You can show and hide specific calendars, choose the first day of the week, select whether the calendar shows weeks and whether the list shows event end-times in the settings section.
Solving a Problem
“Any app that we do, unless we feel that we’re solving a problem for a user, we won’t do it,” says Simmons. “We really wanted to get [Fantastical for iPhone] feeling right.
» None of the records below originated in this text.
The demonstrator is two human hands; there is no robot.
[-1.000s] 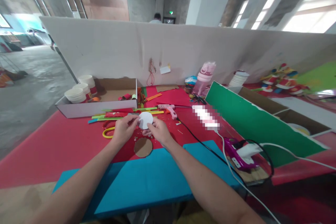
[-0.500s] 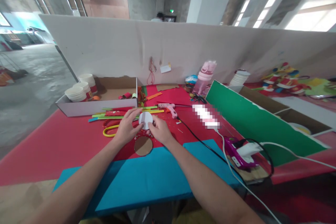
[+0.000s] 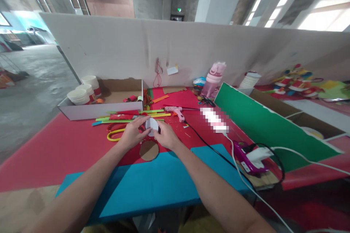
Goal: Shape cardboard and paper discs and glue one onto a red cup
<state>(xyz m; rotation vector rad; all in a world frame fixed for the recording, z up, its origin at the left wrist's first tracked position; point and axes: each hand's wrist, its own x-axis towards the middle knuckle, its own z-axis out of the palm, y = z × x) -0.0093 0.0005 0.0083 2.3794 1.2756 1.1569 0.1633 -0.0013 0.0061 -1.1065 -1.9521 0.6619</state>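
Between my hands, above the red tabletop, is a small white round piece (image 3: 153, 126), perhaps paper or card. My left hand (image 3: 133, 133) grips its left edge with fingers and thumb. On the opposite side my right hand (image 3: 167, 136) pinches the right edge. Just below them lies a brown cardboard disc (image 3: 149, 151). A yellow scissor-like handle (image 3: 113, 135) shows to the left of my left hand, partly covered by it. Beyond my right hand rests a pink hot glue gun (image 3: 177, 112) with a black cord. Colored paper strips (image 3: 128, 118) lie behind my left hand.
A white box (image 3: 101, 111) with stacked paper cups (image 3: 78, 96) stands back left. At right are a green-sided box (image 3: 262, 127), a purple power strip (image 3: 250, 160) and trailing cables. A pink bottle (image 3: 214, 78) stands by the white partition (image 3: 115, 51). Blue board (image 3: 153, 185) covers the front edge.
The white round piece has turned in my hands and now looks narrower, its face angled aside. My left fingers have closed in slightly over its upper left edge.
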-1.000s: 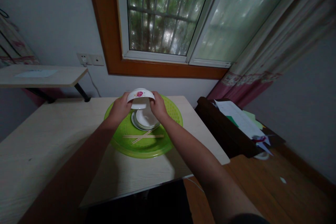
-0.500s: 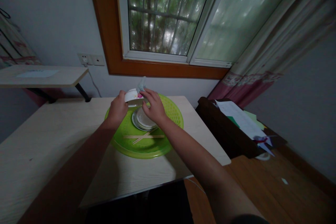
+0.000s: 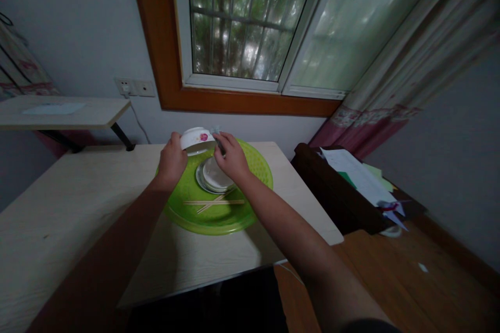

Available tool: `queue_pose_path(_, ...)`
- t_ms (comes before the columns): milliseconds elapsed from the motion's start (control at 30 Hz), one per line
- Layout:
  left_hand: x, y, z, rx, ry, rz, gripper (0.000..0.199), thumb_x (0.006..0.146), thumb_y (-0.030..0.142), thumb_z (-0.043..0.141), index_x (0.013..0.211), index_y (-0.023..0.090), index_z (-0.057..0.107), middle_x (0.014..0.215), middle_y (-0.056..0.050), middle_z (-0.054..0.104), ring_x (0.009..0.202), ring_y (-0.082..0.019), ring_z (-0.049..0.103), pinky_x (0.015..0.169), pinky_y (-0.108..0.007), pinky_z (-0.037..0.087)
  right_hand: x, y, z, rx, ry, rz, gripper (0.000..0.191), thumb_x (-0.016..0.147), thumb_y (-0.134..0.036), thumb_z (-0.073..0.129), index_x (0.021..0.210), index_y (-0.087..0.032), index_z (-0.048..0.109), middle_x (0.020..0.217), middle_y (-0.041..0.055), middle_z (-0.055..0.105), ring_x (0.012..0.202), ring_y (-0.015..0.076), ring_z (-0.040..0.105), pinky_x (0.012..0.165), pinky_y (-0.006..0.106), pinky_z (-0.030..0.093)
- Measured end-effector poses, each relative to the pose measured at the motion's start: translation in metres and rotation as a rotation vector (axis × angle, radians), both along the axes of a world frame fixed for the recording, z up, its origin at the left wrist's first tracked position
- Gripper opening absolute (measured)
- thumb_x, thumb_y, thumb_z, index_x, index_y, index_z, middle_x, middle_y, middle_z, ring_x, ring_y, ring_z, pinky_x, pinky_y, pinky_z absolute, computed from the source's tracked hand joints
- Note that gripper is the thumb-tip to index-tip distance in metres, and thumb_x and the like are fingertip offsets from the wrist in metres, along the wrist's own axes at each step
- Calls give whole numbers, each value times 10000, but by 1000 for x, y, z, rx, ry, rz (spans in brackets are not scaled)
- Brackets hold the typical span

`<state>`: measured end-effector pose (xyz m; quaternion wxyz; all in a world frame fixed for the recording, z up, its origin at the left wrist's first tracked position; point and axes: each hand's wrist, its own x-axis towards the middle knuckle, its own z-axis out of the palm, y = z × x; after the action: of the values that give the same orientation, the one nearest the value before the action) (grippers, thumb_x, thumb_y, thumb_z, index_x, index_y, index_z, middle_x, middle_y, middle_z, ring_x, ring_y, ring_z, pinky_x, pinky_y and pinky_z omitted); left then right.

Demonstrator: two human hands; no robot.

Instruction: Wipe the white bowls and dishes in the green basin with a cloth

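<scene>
A white bowl [image 3: 194,138] with a pink flower is tilted above the back of a round green tray [image 3: 219,227]. My left hand [image 3: 172,159] grips its left side. At the bowl's right edge my right hand [image 3: 231,157] is closed around a greyish cloth [image 3: 216,129], which is mostly hidden by the fingers. Under the hands, a white dish [image 3: 217,175] rests on stacked plates on the tray. Crossed wooden chopsticks [image 3: 213,202] lie in front of the plates.
The tray stands on a pale wooden table [image 3: 97,218]. A raised shelf [image 3: 94,114] is at the back left. To the right, papers [image 3: 355,177] lie on a dark brown piece of furniture [image 3: 328,192]. A window is behind the table.
The bowl has shifted slightly left with my left hand, and its flower shows more fully. The cloth has come down from above the bowl, and my right fingers have closed more around it.
</scene>
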<state>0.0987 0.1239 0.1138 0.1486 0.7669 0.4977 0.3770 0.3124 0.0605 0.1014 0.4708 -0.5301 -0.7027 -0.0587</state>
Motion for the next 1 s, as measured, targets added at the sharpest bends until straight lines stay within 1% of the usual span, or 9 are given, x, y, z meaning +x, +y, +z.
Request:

We spent a ton of time on the performance, you can feel when it’s scrolling that it has a ‘one-to-oneness’ when you’re using it.”
Simmons says that Flexibits, as a studio, never wants to make an app that makes people feel that ‘they just did that to make money’. “Obviously you have to make money to stay in business,” he says, “but if you solve people’s problems, the money will follow.”
He compares it to Apple, a company that owns the platforms that Flexibits has been building apps on for a long time. “If you look at Apple as a company, Apple’s mission has always been to make things better. Not just ‘a cool experience’, but truly better.”
“And there was a period…where Apple was getting ready to fall and go out of business, but still never changed that mission,” says Simmons. “They didn’t just start doing things solely to go after money, they stuck at it and stayed with making the best solution. And luckily…they recovered and their preparation helped them.”
“We believe really strongly in the fact that the solutions in our apps help people, that’s really important to us,” says Simmons. In the case of Fantastical for iPhone, it might actually make you want to use your calendar again, which is nothing short of a miracle for a productivity caveman like me.
Fantastical for iPhone is available now for a limited-time launch price of $1.99.